My initial plan was to use a series of T-Tests to determine song similarity, but I was not able to do it by variable, so I used literal difference as the deciding factor. Where $S_{gx_i}$ is a given song’s $X_i$ value, $S_{cx_i}$ is a chosen song’s $X_i$ value, and $Sim$ is the similarity:

\[Sim = \mid S_{gx_i} - S_{cx_i} \mid\]

Therefore, the smaller $Sim$ is, the more similar the variable in $S_c$ is to the variable in $S_g$.

As genre($X_1$) was found to be the most important variable in determining song popularity, it was the first filter I used.

genreDF = songs %>% 
   filter(playlist_genre == givenSong$playlist_genre) %>%
   filter(!track_id %in% playList$track_id) 

For instrumentalness, I ran into a problem with songs with an instrumentalness value of 0, which lead me to use an if statement to select only said songs in the case that the given song has a 0 instrumentalness value.
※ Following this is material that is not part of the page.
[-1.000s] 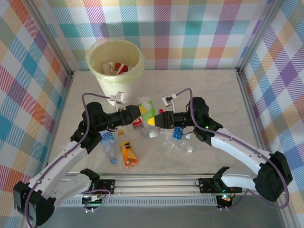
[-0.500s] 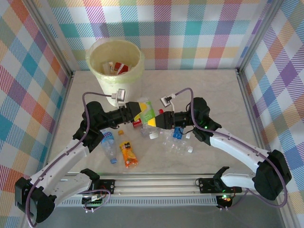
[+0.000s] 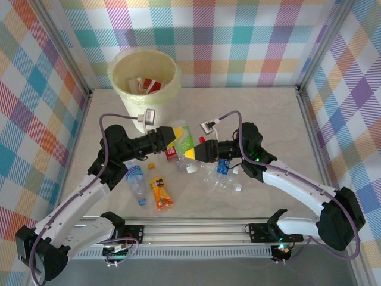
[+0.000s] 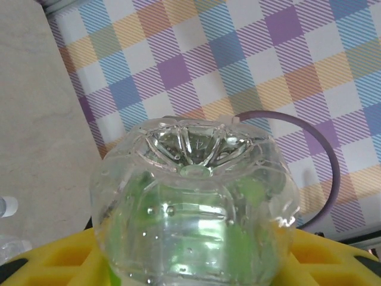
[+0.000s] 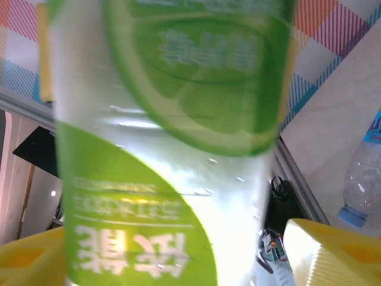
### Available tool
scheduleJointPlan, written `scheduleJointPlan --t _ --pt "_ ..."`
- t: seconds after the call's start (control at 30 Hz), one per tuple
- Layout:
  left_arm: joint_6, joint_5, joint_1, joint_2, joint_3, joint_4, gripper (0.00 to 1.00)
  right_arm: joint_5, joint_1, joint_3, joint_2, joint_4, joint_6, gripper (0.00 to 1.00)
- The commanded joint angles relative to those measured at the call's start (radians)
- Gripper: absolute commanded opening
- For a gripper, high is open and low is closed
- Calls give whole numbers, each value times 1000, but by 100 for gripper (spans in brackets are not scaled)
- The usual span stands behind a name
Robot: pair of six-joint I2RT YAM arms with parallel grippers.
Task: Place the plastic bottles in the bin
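Observation:
A clear plastic bottle with a green label [image 3: 185, 138] hangs above the table's middle, between both arms. My left gripper [image 3: 169, 137] is shut on its lower end; in the left wrist view the bottle's base [image 4: 193, 190] sits between the yellow fingers [image 4: 53, 262]. My right gripper [image 3: 191, 152] stands open round the same bottle [image 5: 166, 149], with a gap beside its right finger [image 5: 336, 250]. The pale-yellow bin [image 3: 143, 112] stands at the back left with a few bottles inside. More plastic bottles lie on the table: a blue-labelled one [image 3: 136, 180], an orange one [image 3: 159, 192] and clear ones [image 3: 221, 180].
A red-labelled bottle [image 3: 172, 154] lies under the two grippers. Checked walls close in the table on three sides, and a metal rail [image 3: 196, 229] runs along the near edge. The bin is just beyond the left arm's wrist.
My left gripper has closed on the green-labelled bottle. My right gripper, which held it, has opened. Both arms have barely shifted.

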Motion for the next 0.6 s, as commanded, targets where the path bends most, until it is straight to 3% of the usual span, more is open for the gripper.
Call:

In the case that instrumentalness $\not = 0$, I used the quantile() function to select only the songs within the smallest 57.5% of values.
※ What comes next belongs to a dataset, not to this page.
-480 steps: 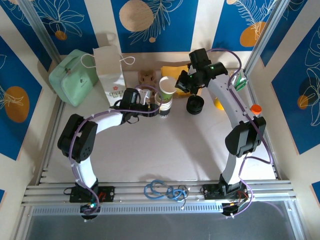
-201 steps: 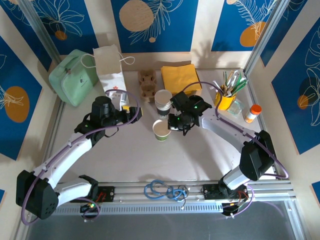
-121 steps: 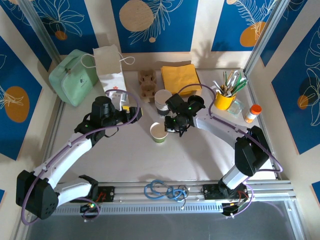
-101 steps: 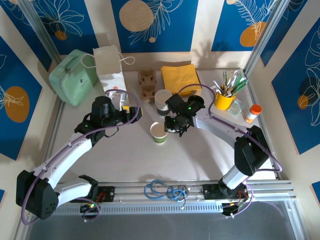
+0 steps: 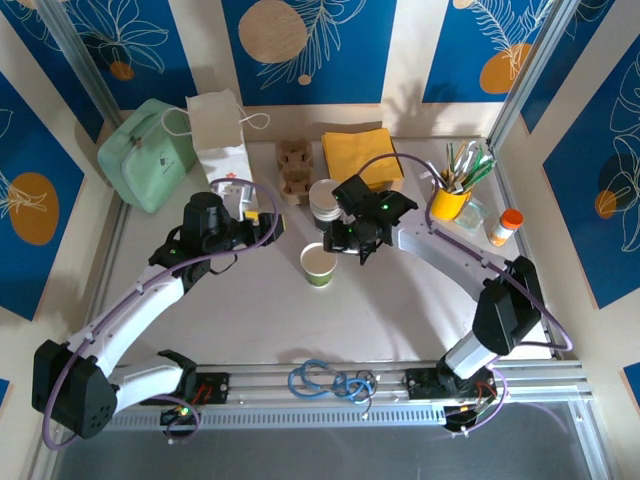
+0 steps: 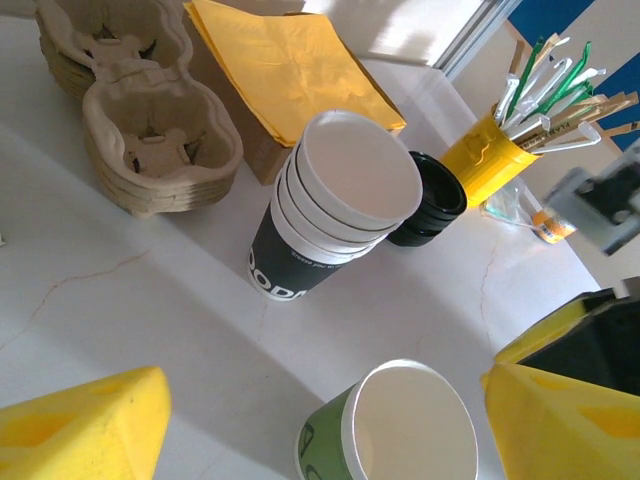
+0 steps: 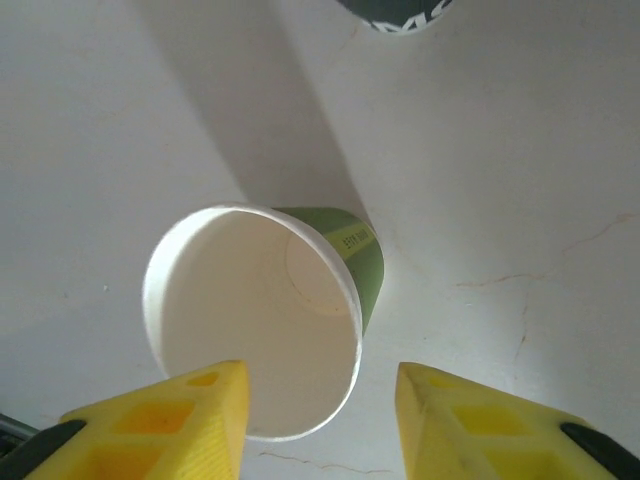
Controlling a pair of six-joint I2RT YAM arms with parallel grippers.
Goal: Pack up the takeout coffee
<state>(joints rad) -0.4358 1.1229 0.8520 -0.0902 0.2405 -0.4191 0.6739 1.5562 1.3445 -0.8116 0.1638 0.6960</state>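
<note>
- Left gripper (image 6: 325,390) unmoved, jaws spread, empty.
- Lidless takeout coffee (image 5: 319,265) still upright mid-bench (image 5: 400,320).
- Right gripper (image 7: 320,395) has backed slightly off its rim, jaws released.
- Pale veined bench, blue floral walls (image 5: 300,40).

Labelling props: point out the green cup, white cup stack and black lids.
green cup (image 5: 319,263), top external view, open inside
white cup stack (image 6: 352,172), left wrist view, top cup's inside
black lids (image 6: 443,190), left wrist view, top lid
</note>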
if(givenSong[1,14] == 0){ #Needed if/else statements to avoid an error
      tempDF = genreDF %>%
        filter(genreDF[,14] == 0)
    }   
else{
      similarity = data.frame(sim = numeric(nrow(genreDF)))
      for(i in 1:nrow(similarity)){
        similarity[i,] = abs(givenSong[1,14] - genreDF[i,14])
      }   
      
      tempDF = cbind(genreDF, similarity) %>% #selecting songs with bottom 50% closest
        filter(sim < quantile(similarity[,1])[3]) %>%
        select(-sim) #removing temp sim
   }

I was then able to generalize the rest of the variables using a for loop and a list of the variables, referenced by index.
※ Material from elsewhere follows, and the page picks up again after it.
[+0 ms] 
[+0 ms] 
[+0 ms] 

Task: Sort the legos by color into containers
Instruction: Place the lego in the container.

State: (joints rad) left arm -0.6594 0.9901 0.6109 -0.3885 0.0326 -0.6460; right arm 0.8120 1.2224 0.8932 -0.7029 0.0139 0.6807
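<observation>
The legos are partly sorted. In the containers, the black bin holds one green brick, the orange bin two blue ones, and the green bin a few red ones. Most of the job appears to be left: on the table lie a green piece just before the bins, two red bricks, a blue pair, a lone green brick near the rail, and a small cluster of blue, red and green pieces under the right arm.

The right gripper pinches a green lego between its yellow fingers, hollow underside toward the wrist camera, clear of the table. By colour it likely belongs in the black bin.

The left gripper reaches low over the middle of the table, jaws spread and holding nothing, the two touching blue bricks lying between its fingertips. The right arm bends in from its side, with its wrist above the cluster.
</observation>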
variableIndex = c(9, 11, 8, 13, 15, 17, 16) #energy, loudness, danceability, acousticness, liveness, tempo, valence
for(x in variableIndex){ #loop through remaining variables
   similarity = data.frame(sim = numeric(nrow(tempDF))) 
   for(i in 1:nrow(similarity)){
      similarity[i,] = abs(givenSong[1,x] - tempDF[i,x])
   }
      
   tempDF = cbind(tempDF, similarity) %>% #selecting songs with bottom 50% closest
      filter(sim < quantile(similarity[,1])[3]) %>%
      select(-sim) #removing temp sim
}

Finally, I used a random number generator to select from the short list of “best” songs, and used the repetition variable to add it to the playlist dataframe.

    playList[r+1,] = tempDF[sample(1:nrow(tempDF), 1),] #using a random number in order to obtain unique playlists.
    r = r+1 #iteration
  }

Testing

To investigate and test the model made using the step wise function, I first created a validation model using the validation data. I then compared the coefficients from each model to observe any under fitting or over fitting errors. From the data set most coefficients are fairly similar, but a few differences do stick out. The intercept, x1 r&b, x3, x2, x9, and x10 each have significant differences (+ or - 1.5 values) between training and validation models.

#validation model
best.model.validation <- lm(y.validation~x1.validation+x8.validation+x3.validation+x5.validation+x2.validation+x7.validation+x9.validation+x11.validation+x10.validation)

#comparing coefficients
coef<-data.frame(coefficients(best.model.training),coefficients(best.model.validation))

diff<-data.frame(coefficients(best.model.training)-coefficients(best.model.validation))
labels<-c("Differences")
colnames(diff)<-labels
names<-c("Intercept","x1.latin","x1.pop","x1.r&b","x1.rap","x1.rock","x8","x3","x5","x2","x7","x9","x11","x10")
diff<-cbind(names,diff)
ggplot(diff, aes(x=diff$names, y=diff$Differences)) +  geom_bar(stat = "identity", fill = "deepskyblue4", width = 0.7) +labs(title = "Comparing Coefficients", x = "Predictors",y = " Differences")

Limitations

  1. The generator only has access to the ~30,000 songs in the kaggle dataset compared to the 100+ million songs on Spotify, so accuracy is not ensured.
  2. Songs are not always classified into their correct genre, as the dataset is based off of automatically generated playlists.
  3. The language filter is not perfect, as it can only filter out languages not using the Latin alphabet, leaving many non-English European languages in the list.
  4. Popularity is not necessarily the best predictor of likingness.
  5. The function seems to have a high chance to break at longer playlist lengths.